> _About this task_: Restate word for word the lines of the material below, from the line with "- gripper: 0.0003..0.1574" to the line with "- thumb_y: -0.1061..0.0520", both lines included, and no others.

> _Supplied material_:
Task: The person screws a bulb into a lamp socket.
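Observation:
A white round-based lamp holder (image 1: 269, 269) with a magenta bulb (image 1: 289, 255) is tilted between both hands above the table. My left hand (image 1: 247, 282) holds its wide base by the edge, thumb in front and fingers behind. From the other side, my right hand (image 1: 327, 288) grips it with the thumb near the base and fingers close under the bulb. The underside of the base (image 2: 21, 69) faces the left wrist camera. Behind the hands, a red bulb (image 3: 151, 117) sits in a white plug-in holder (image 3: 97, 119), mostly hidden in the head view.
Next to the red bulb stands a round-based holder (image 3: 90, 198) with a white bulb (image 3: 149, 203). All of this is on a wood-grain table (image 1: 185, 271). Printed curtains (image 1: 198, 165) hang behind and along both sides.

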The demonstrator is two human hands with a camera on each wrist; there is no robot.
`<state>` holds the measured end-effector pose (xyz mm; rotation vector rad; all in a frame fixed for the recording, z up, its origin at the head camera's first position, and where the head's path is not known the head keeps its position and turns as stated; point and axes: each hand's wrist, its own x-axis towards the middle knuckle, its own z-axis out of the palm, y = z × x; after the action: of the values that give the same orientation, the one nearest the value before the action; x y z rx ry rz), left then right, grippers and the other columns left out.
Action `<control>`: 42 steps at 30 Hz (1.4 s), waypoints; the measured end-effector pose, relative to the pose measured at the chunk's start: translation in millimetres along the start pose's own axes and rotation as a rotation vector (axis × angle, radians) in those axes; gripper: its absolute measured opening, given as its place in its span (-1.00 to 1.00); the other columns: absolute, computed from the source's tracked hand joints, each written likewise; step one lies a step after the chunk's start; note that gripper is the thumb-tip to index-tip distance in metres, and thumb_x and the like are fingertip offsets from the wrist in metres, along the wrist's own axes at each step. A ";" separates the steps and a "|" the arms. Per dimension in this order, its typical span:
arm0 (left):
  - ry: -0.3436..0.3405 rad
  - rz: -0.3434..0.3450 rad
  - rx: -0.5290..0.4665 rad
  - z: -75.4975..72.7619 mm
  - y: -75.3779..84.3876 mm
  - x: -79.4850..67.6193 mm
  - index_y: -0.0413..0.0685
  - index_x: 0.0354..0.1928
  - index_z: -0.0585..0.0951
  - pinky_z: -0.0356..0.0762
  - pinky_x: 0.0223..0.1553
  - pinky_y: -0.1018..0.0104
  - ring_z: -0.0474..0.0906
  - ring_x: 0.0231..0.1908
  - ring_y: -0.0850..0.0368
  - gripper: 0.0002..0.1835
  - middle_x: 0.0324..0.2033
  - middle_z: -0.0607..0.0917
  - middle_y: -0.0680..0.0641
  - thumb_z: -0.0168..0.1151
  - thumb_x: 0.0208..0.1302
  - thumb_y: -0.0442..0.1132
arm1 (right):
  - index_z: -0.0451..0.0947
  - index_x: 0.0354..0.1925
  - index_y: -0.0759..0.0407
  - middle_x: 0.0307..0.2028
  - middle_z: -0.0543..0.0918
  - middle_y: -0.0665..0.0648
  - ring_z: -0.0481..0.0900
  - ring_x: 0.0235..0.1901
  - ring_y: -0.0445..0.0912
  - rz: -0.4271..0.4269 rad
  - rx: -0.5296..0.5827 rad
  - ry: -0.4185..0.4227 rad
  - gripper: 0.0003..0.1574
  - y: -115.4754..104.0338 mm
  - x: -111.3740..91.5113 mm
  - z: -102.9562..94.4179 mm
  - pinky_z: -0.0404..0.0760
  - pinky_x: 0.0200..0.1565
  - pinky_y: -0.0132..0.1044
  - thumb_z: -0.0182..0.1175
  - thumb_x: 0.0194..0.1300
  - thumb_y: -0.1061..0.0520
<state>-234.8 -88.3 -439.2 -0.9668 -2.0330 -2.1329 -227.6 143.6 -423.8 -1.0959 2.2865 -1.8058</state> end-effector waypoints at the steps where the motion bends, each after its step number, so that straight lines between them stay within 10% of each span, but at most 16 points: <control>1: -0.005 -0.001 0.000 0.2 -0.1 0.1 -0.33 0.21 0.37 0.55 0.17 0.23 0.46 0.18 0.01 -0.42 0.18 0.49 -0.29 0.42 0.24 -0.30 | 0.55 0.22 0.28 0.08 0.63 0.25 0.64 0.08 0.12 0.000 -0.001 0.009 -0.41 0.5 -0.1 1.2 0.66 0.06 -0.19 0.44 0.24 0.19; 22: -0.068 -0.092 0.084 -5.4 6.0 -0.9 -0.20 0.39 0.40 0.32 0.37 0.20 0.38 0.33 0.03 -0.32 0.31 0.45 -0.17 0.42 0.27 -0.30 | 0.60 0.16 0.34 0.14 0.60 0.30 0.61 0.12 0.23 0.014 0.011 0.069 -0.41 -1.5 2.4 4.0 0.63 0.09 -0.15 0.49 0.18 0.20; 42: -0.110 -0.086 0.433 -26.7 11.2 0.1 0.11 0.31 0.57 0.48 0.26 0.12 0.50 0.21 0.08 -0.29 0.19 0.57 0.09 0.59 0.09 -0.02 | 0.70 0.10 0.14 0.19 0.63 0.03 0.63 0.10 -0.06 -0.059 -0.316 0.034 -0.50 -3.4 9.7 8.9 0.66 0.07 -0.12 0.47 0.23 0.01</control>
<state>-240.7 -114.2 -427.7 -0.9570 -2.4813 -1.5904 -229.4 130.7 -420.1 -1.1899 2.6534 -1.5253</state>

> _Exercise solution_:
  - gripper: 0.0003..0.1574
  - y: -115.4754..104.0338 mm
  - x: -111.3740..91.5113 mm
  - z: -102.9562..94.4179 mm
  - pinky_z: -0.0404..0.0760
  - pinky_x: 0.0200..0.1565
  - pinky_y: -0.0132..0.1044
  - thumb_z: -0.0182..0.1175
  - thumb_x: 0.0194..0.1300
  - thumb_y: -0.1061..0.0520

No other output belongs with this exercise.